Inhalation studies with Allyl methacrylate are not required as subacute studies are available by oral and dermal exposure. The requirements according Annex IX are fullfilled by read across with Allyl acetate and Methylmethacrylate by oral exposure.

Dermal:

A 28-day subacute dermal toxicity of Allyl methacrylate (AMA) was conducted in New Zealand white rabbits. The NOAEL established by this study was 25 mg/kg bw/day based on mortalities and body weight changes in the higher dose groups.These results suggest that it is unlikely that AMA will present a significant health hazard from skin contact under normal conditions of industrial handling. 

 

Conclusion for hazard assessment:

The NOAEL of a subacute study (OECD 422) with Allyl methacrylate in rats was found to be 15 mg/kg bw/day.

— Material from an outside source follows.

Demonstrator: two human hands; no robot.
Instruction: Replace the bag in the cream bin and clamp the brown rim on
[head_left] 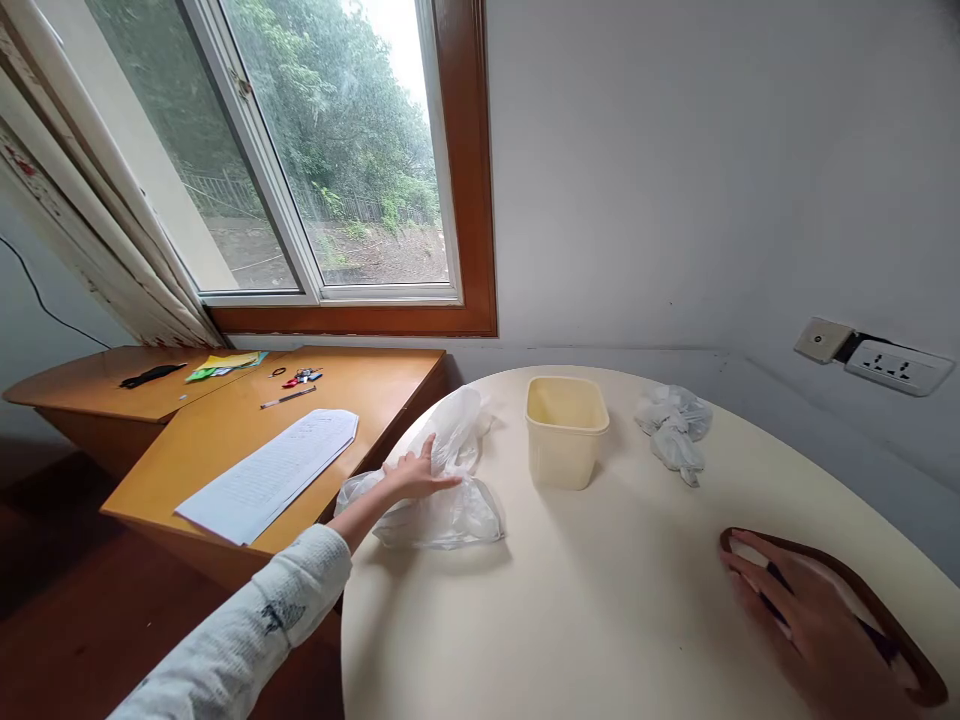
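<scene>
My left hand (418, 474) lies with spread fingers on a crumpled, translucent white plastic bag (450, 515) at the left side of the round table. Part of the bag rises behind the fingers. At the lower right, my right hand (814, 620) is blurred, its fingers over the near-left end of a brown loop-shaped thing (862, 590). Dark strips show between the fingers and inside the loop; what they are I cannot make out. A pale yellow, open-topped plastic container (564, 455) stands upright between the hands, touched by neither.
A knotted clear plastic bag (677, 430) lies right of the container on the cream round table (555, 620). The wooden desk (375, 385) on the left bears papers (274, 470), a pen (288, 397) and keys (304, 377). Sockets (896, 367) are on the right wall.
</scene>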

This result is in good accordance with the NOAEL for subchronic toxicity of the structurally closely related Allyl acetate in rats which is 12 mg/kg bw/day. Due to the structural similarities of both methacrylates, a similar mode of action, especially ester cleavage catalyzed by unspecific esterases as the first metabolic step, can be assumed. Moreover, potential toxicity of the Methacrylic moiety is addressed by the chronic oral study provided on Methyl methacrylate. In the view of the overall database, no further subchronic testing with Allyl methacrylate is needed. In accordance with animal welfare legislation, further testing must not be performed.


Justification for classification or non-classification

Based on the results obtained for the oral route, allyl methacrylate is classified with STOT RE 2, H373: May cause damage to organs (liver) through prolonged or repeated exposure (oral) according to Regulation (EC) No 1272/2008 (CLP).